Nell’ambito dell’attuazione della riforma fiscale, è stato pubblicato il Decreto Legislativo n. 87 del 14 giugno 2024 che ha revisionato il sistema sanzionatorio tributario. Tra le novità, si evidenziano le modifiche al primo comma dell’art. 7 del Decreto Legislativo n. 471/1997 relative alle nuove sanzioni in materia di Iva nel caso di cessioni di beni all’estero, sia UE che extra-UE, con mancata consegna entro 90 giorni, nel caso di trasporto curato del cliente non residente.
La disposizione interessa:
- le cessioni intracomunitarie di beni (non imponibili ai sensi dell’art. 41 del D.L. n. 331/1993) con trasporto in altro Stato UE a cura del cessionario comunitario;
- le cessioni all’esportazione (non imponibili ai sensi dell’art. 8, primo comma, lettera b) del D.P.R. n. 633/1972), con trasporto o spedizione fuori del territorio dell’UE a cura del cessionario non residente.
In entrambi i casi, trattasi delle cessioni in cui le parti hanno pattuito una delle seguenti rese Incoterms 2020:
- EXW – Ex Works (Franco Fabbrica);
- FCA – Free Carrier (Franco Vettore);
- FAS – Free Alongside Ship (Franco lungo bordo).
Le disposizioni in commento si applicano alle violazioni commesse a partire dal 1° settembre 2024.
Cessioni all’esportazione
Chi effettua cessioni di beni senza addebito d'imposta ai sensi dell'art. 8, primo comma, lettere b) e b-bis) del D.P.R. n. 633/1972 è punito con la sanzione amministrativa del 50% del tributo, qualora il trasporto o la spedizione fuori del territorio dell’UE non avvenga nel termine dei 90 giorni ivi prescritto.

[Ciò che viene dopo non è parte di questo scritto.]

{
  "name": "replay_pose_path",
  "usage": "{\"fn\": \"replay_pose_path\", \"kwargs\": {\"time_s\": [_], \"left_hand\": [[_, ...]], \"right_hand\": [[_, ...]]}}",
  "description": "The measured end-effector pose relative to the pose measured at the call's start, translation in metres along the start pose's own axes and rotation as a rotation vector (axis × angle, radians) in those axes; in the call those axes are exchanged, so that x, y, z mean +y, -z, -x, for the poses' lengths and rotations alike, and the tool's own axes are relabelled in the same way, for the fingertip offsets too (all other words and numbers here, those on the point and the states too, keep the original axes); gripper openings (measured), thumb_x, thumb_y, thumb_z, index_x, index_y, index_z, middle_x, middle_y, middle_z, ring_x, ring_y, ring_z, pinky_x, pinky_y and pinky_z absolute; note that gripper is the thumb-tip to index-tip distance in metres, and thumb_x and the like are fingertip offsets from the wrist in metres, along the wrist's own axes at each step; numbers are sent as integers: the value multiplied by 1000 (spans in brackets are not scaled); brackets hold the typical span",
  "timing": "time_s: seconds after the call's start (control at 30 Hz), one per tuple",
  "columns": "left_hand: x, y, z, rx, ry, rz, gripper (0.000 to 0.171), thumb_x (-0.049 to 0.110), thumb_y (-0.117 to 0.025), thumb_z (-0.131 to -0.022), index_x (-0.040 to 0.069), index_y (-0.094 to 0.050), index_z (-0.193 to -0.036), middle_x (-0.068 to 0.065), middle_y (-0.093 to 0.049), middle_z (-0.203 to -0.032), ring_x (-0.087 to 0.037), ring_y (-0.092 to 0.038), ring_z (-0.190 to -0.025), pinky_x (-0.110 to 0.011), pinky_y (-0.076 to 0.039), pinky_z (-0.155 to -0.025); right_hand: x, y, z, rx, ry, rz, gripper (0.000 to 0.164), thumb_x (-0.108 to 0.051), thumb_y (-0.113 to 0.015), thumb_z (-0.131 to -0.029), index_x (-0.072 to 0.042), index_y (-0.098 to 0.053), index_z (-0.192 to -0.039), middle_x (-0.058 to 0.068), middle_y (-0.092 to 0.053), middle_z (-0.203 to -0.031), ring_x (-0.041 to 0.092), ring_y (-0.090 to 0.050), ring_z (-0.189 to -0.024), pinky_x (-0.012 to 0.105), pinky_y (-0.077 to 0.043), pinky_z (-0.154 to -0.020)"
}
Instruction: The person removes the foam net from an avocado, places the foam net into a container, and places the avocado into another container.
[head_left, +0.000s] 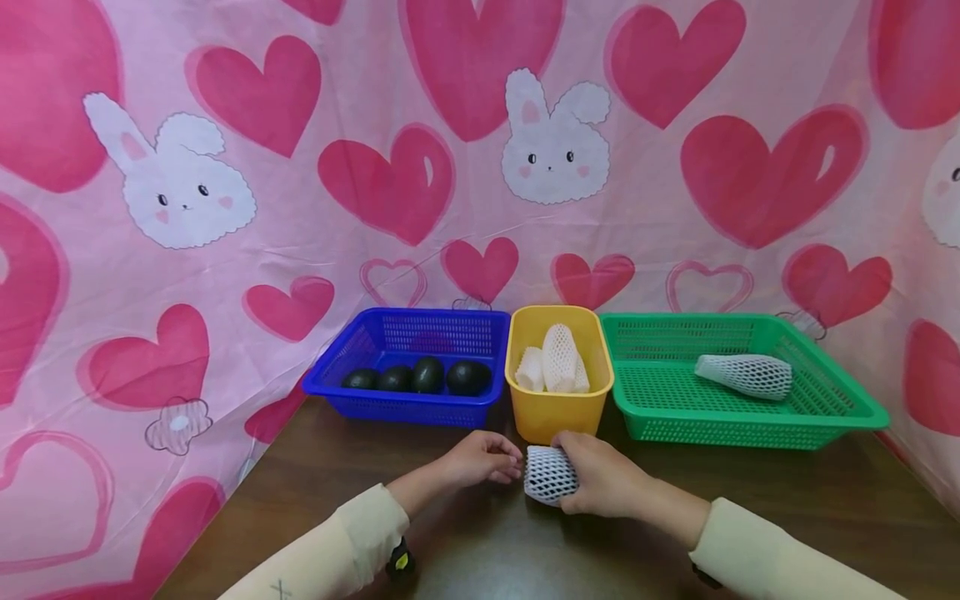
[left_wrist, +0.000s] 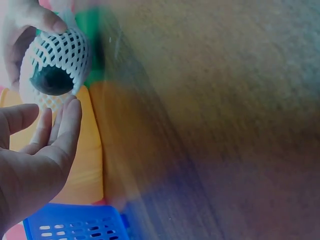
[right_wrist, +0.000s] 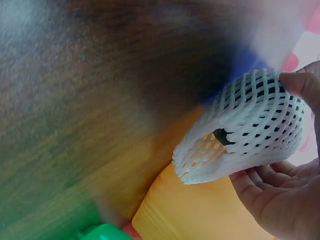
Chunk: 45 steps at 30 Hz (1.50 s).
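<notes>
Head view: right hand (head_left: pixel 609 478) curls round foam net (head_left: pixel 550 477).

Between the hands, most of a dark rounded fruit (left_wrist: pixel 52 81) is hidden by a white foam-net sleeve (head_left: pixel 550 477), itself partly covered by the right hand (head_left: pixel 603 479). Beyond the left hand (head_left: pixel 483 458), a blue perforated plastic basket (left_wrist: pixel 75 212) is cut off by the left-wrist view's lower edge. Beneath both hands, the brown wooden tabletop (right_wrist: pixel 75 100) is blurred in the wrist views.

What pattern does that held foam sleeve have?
The foam sleeve is a white open lattice, clearest in the right wrist view.
</notes>
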<state>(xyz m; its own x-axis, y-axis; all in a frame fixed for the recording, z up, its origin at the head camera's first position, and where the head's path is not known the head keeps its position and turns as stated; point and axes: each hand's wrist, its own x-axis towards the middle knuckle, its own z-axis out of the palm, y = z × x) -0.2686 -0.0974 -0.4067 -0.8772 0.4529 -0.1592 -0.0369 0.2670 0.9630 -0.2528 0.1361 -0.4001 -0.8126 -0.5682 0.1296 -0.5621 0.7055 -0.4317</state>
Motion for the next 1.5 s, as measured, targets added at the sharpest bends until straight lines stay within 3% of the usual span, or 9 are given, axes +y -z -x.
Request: {"fn": "replay_pose_path", "kwargs": {"time_s": [0.67,1.2,1.5], "left_hand": [[-6,-5,0,-33,-16,36,13,-4,-61,-91,-10,-63,-102,-12,-68,-89,-28,-69,-83,-40,-56,-76],[-5,-12,-8,-44,-37,43,19,-4,-64,-88,-13,-61,-104,-11,-67,-89,-18,-65,-79,-37,-56,-76],[-6,-12,-6,-36,-15,47,20,-4,-67,-87,-12,-62,-105,-11,-68,-89,-18,-65,-78,-38,-56,-75]], "right_hand": [[0,1,5,-4,59,29,73,-39,-85,-73,-1,-50,-125,8,-57,-114,22,-55,-100,47,-47,-90],[5,11,10,-68,32,-10,81,-38,-85,-72,-1,-46,-133,10,-54,-123,25,-52,-106,51,-44,-95],[18,15,22,-104,-1,9,74,-39,-84,-74,2,-53,-128,9,-60,-116,24,-57,-99,48,-48,-87]]}}
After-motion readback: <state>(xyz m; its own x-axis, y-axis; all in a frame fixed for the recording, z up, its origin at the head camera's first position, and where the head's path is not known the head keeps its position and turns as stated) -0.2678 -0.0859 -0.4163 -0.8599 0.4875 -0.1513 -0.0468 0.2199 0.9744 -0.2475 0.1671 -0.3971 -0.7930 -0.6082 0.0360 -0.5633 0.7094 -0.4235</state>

La sanzione non si applica se, nei 30 giorni successivi, viene eseguito, previa regolarizzazione della fattura, il versamento dell'imposta. Si evidenzia che per le cessioni all’esportazione la normativa vigente prima delle modifiche in commento prevedeva già una sanzione per tale tipologia di operazioni, in misura variabile dal 50 al 100% del tributo.
Cessioni intracomunitarie
Chi effettua cessioni intracomunitarie di beni senza addebito d'imposta ai sensi dell'art. 41, primo comma, lettera a) del D.L. n. 331/1993 è punito con la sanzione amministrativa del 50% del tributo, qualora il bene sia trasportato in altro Stato membro dal cessionario o da terzi per suo conto e il bene non risulti pervenuto in detto Stato entro 90 giorni dalla consegna. La sanzione non si applica se, nei 30 giorni successivi, viene eseguito, previa regolarizzazione della fattura, il versamento dell'imposta. Si evidenzia che per le cessioni intracomunitarie si tratta di una nuova misura sanzionatoria, non prevista in passato.